The similarities are uncanny. “It was wonderful and yet surreal to finally see someone who looked like me, who was like me. We shared similar physical qualities, the same ethics, similar taste in music, wine, sports, and countless other things. He’d grown up on the East Coast and I on the West Coast.” Although geography separated their upbringing, they landed in the same region in middle adulthood and are much alike in temperament as well, happy and energetic. Their relationship gels with his advice about the job she’s going for. “He is always like a big brother and helps me make life decisions,” she says. “Rumor has it that I have the same father as my brother. Who knows? We have never done the DNA.”

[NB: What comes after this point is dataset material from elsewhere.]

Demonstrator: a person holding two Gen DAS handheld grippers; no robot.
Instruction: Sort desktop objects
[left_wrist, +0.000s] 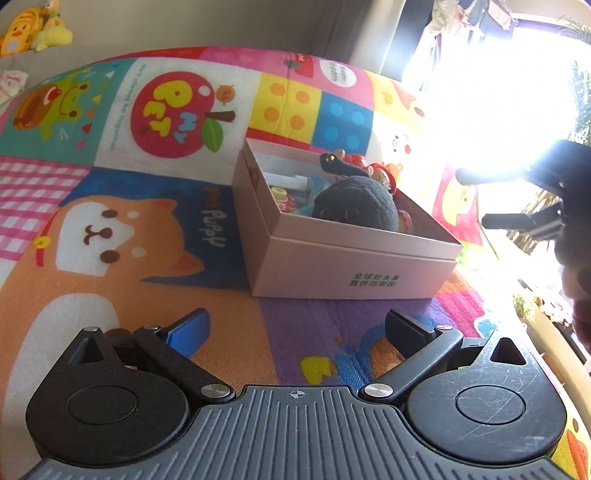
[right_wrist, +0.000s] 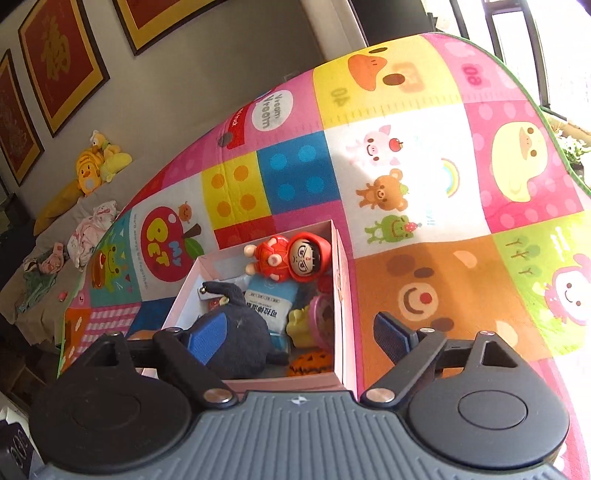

She and her aunt also get to know each other. “She had a huge family reunion when it was no longer a secret,” Connie says. “Ultimately, we had a very good relationship.” She gushes about members of her birth family, but like many adoptees, those relationships bear the wounds of lives long separated. She and Graham stay in touch; because they live once more on different coasts, however, they do not see each other regularly. Now Connie hangs on to dear friends, including a group from her junior high days. She mourns girlfriends who are starting to pass away. Although she dates regularly, she has no plans to remarry. “I never think anything’s going to last,” she says.